Aim of the task: Among the records, which lines include "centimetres"? List them.

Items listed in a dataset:
[Start of Attachment]

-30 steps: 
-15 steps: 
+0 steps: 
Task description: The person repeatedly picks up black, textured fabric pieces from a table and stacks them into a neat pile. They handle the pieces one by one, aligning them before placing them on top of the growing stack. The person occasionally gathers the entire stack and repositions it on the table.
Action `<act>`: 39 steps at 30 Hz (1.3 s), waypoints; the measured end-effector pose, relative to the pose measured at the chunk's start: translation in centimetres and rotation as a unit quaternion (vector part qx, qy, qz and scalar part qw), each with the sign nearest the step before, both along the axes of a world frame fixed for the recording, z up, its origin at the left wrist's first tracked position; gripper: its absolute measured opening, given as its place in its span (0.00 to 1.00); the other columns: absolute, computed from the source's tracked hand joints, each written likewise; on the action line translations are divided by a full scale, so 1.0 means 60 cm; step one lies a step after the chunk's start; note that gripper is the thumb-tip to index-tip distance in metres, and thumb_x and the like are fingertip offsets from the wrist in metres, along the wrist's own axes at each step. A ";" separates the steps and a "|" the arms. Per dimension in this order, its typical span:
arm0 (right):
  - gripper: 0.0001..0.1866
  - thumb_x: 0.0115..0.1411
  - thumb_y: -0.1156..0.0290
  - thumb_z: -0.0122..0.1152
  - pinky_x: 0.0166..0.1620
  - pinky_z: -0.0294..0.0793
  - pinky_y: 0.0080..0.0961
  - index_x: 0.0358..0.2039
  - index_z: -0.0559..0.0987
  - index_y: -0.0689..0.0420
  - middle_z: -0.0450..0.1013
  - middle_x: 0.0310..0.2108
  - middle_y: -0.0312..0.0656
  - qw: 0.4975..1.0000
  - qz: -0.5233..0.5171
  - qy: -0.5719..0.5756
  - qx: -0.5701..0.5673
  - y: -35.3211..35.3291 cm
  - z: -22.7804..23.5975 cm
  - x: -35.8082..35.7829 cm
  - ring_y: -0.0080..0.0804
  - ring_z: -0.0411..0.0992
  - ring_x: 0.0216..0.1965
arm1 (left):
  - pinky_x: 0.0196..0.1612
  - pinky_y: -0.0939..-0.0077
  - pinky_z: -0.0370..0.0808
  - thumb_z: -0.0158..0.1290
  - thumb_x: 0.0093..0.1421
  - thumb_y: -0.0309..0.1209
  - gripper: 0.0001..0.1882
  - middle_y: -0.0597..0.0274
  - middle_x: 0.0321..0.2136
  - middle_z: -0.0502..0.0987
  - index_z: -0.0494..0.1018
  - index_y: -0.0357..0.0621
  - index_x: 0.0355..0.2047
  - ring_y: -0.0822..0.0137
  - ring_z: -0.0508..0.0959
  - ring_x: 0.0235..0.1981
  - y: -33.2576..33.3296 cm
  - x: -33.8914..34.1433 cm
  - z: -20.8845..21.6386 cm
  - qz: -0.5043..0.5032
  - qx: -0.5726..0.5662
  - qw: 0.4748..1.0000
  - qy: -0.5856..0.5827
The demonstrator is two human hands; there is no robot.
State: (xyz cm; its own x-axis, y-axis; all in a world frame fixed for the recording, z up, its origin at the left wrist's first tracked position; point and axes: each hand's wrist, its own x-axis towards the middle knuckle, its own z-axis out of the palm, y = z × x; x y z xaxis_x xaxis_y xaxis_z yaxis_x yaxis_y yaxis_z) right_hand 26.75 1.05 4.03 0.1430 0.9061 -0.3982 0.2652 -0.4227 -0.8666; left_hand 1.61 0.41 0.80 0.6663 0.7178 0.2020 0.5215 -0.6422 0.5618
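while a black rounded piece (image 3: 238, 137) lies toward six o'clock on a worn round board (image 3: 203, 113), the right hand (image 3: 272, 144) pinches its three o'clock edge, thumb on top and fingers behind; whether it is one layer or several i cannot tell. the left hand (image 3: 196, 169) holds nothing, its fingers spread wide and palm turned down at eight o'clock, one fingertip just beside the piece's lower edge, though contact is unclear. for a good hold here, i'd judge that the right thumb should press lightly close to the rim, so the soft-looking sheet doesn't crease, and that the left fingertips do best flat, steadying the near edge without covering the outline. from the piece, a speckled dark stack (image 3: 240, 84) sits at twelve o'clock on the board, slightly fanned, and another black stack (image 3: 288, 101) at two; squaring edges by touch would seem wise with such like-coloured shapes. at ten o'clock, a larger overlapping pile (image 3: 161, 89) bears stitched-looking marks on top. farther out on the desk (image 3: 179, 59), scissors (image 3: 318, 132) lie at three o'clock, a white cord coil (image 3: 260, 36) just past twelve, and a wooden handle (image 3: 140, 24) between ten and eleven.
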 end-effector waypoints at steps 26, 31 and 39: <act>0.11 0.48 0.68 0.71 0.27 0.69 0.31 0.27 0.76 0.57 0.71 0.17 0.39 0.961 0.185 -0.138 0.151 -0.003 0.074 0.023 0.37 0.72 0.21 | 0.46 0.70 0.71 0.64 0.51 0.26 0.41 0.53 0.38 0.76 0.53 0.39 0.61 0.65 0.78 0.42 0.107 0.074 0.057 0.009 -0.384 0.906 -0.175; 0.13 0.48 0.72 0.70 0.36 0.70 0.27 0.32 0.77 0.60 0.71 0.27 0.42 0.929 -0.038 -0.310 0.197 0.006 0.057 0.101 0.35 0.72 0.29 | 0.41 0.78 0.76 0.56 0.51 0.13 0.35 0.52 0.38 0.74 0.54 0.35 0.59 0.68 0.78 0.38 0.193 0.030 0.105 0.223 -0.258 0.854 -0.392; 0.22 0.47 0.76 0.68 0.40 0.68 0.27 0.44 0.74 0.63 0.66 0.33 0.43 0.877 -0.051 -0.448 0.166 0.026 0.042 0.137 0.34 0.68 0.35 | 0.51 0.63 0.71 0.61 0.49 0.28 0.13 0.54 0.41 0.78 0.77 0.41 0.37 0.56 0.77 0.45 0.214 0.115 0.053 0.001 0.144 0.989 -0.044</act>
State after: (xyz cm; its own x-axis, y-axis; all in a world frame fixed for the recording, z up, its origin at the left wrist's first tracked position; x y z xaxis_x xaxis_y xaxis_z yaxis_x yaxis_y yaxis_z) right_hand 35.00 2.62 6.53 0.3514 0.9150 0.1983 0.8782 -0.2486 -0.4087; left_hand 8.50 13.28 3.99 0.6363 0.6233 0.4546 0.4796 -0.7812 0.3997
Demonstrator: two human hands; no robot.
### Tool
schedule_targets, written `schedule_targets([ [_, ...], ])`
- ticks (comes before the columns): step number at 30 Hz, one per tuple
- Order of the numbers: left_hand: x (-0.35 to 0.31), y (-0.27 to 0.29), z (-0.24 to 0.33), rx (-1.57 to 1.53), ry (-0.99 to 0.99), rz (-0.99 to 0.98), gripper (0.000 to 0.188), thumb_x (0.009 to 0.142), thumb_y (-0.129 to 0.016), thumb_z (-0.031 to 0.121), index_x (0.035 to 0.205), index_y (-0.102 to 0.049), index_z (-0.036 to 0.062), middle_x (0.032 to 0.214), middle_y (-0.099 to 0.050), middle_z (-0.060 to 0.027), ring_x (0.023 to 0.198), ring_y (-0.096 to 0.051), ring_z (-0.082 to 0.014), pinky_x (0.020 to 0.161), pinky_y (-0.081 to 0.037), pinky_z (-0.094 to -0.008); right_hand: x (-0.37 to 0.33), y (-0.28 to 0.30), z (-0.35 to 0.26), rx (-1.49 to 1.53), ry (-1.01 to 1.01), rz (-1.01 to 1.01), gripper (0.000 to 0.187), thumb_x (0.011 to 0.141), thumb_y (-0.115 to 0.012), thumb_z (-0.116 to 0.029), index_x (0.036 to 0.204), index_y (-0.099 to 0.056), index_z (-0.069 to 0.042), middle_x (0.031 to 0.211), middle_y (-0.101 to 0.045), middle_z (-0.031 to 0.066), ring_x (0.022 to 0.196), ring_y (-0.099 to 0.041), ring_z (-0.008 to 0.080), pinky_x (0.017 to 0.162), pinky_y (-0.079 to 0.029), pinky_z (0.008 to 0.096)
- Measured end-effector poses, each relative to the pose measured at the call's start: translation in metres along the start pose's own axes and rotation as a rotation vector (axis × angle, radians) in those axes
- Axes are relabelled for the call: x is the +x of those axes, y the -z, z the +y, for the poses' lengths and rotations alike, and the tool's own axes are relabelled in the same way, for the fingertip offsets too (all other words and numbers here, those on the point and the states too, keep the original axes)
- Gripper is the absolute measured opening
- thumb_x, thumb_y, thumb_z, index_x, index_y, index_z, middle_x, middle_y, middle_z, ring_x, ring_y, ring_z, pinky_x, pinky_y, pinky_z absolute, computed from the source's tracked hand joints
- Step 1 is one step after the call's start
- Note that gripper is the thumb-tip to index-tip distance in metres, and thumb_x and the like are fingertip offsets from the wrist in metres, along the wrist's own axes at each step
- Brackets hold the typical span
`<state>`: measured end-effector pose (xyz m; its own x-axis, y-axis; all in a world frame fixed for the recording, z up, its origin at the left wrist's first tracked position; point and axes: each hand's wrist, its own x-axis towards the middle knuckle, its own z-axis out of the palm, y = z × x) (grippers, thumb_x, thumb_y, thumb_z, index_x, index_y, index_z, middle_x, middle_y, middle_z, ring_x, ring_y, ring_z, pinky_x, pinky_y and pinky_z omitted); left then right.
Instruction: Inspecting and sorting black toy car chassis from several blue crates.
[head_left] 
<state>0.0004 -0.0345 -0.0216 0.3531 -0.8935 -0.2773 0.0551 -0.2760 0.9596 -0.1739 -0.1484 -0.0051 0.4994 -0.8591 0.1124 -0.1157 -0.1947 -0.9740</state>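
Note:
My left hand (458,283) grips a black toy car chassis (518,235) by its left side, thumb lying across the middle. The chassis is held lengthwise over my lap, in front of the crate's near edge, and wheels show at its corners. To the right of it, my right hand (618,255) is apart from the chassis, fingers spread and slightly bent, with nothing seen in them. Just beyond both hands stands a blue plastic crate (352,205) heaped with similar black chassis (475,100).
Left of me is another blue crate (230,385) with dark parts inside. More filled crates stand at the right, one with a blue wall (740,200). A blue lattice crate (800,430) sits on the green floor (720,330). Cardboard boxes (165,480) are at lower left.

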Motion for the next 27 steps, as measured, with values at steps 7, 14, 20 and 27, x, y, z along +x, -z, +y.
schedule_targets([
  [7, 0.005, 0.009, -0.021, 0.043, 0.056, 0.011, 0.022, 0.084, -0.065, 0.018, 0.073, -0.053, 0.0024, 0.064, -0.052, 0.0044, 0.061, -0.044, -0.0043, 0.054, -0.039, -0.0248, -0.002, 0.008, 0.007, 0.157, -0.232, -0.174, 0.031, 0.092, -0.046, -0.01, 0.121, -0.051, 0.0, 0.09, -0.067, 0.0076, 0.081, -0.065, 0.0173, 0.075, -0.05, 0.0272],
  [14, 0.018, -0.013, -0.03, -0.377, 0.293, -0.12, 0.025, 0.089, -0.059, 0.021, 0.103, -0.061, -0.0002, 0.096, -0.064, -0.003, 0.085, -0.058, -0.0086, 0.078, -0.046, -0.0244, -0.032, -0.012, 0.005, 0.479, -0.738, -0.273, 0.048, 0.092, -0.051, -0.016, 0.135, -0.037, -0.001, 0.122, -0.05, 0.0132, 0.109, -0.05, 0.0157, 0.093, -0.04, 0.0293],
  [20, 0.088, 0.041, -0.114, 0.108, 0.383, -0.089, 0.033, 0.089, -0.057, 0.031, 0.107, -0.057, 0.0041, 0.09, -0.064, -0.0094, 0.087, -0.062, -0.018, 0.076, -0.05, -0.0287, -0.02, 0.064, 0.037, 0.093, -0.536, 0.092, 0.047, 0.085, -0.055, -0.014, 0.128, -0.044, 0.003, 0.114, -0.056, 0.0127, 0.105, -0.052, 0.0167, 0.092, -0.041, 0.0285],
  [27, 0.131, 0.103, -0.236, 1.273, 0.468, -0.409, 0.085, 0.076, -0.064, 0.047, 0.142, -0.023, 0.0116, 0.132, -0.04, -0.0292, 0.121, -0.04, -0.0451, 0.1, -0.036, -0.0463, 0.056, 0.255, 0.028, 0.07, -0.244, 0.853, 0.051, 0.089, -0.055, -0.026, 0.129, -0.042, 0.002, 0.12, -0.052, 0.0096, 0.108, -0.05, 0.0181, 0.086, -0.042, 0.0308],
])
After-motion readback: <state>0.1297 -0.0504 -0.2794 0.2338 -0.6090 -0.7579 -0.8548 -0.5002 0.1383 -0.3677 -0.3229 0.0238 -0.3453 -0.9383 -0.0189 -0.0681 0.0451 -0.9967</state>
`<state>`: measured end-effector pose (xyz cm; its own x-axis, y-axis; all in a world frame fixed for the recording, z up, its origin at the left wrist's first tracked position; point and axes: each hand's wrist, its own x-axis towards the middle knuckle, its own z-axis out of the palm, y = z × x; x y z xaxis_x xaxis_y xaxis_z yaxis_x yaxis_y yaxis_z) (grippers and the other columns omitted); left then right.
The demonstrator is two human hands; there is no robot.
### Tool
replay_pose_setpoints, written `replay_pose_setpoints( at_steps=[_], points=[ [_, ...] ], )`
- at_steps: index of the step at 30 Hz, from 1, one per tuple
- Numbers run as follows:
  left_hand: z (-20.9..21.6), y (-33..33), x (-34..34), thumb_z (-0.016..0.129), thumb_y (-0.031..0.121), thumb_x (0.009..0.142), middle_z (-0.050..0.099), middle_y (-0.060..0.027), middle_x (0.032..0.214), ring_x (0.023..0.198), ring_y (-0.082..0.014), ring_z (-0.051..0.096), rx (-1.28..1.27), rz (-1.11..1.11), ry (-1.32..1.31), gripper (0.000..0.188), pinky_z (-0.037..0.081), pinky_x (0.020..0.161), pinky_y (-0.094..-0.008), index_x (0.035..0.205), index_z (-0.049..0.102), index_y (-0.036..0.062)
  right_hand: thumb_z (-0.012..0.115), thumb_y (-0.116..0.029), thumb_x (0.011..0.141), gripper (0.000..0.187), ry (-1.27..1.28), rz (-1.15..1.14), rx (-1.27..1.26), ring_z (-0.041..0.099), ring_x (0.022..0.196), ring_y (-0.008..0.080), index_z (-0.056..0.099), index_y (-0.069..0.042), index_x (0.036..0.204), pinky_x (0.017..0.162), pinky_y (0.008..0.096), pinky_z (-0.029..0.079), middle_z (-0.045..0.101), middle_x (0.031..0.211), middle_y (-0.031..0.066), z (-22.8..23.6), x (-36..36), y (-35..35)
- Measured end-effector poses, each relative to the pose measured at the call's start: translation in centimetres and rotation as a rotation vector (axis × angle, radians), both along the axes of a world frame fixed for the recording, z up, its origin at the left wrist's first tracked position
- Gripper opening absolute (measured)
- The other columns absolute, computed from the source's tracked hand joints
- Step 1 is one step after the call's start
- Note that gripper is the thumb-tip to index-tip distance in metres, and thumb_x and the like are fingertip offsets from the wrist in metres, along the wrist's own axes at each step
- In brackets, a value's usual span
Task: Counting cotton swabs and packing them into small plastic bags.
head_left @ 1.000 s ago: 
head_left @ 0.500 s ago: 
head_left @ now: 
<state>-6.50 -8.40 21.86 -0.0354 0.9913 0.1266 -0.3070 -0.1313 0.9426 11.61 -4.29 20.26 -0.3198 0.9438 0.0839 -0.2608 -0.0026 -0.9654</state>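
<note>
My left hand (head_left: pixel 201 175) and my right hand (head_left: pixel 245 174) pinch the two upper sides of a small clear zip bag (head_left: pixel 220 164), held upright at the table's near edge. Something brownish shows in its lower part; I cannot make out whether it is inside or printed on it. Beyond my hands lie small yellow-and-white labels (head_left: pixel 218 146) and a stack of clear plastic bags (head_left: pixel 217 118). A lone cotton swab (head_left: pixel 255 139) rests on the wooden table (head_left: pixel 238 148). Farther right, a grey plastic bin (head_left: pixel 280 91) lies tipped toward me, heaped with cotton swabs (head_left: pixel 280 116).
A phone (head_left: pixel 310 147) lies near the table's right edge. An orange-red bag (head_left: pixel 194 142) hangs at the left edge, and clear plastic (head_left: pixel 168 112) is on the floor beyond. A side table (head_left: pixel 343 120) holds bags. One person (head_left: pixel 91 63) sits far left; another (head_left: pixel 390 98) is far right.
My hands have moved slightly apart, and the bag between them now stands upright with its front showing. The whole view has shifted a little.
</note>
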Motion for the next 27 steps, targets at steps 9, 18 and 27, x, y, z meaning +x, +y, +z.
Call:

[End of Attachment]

Problem solution:
Action `<act>`: 39 steps at 30 Hz (1.3 s), waypoints; the measured end-effector pose, relative to the pose measured at the chunk's start: translation in centimetres and rotation as a unit quaternion (vector part qx, qy, qz and scalar part qw), each with the sign nearest the step before, both along the axes of a world frame fixed for the recording, z up, its origin at the left wrist's first tracked position; gripper: its absolute measured opening, given as its place in its span (0.00 to 1.00); the other columns: absolute, computed from the source's tracked hand joints, each written likewise; on the action line translations are divided by a full scale, so 1.0 means 60 cm; step one lies a step after the chunk's start; note that gripper is the thumb-tip to index-tip distance in metres, and thumb_x and the like are fingertip offsets from the wrist in metres, along the wrist's own axes at each step. A ";" separates the steps and a "|" the arms. Per dimension in this order, its typical span:
- Measured end-effector poses, each relative to the pose measured at the call's start: translation in centimetres and rotation as a rotation vector (axis × angle, radians), both along the axes of a world frame fixed for the recording, z up, its origin at the left wrist's first tracked position

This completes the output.